• To do: What is needed is a word-for-word copy of the listing below, without pictures.

━━━━━ Recorded data ━━━━━

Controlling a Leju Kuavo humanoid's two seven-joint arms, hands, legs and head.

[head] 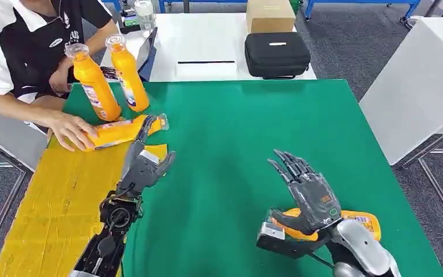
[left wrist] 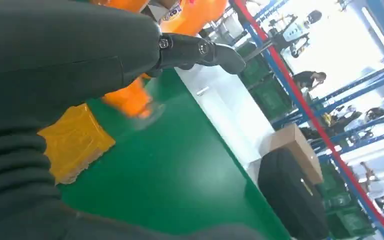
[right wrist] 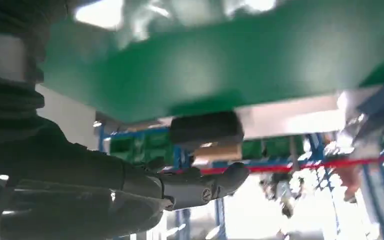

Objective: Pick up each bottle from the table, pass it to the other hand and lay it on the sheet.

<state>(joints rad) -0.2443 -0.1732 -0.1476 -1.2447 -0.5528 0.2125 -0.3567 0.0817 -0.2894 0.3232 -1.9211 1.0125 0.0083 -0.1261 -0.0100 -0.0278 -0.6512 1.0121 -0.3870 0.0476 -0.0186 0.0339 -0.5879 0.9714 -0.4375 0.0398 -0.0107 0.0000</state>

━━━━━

• Written answer:
Controlling a Leju Kuavo humanoid's two seven-joint arms, hands, legs and head.

[head] 
[left wrist] 
[right wrist] 

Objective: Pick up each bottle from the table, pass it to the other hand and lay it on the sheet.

<state>(joints rad) -0.2443 -0.1732 -0.1476 -1.2447 -0.5528 0.2125 -0.3567 0.0817 -0.2894 0.3232 -1.9211 1.0125 0.0083 -0.1261 -0.0100 -0.0278 -0.6512 1.0121 -0.3870 0.0476 -0.0186 0.0339 -0.5879 0.9714 -0.4375 0.0398 -0.0107 0.0000</state>

This answer requires nothing more.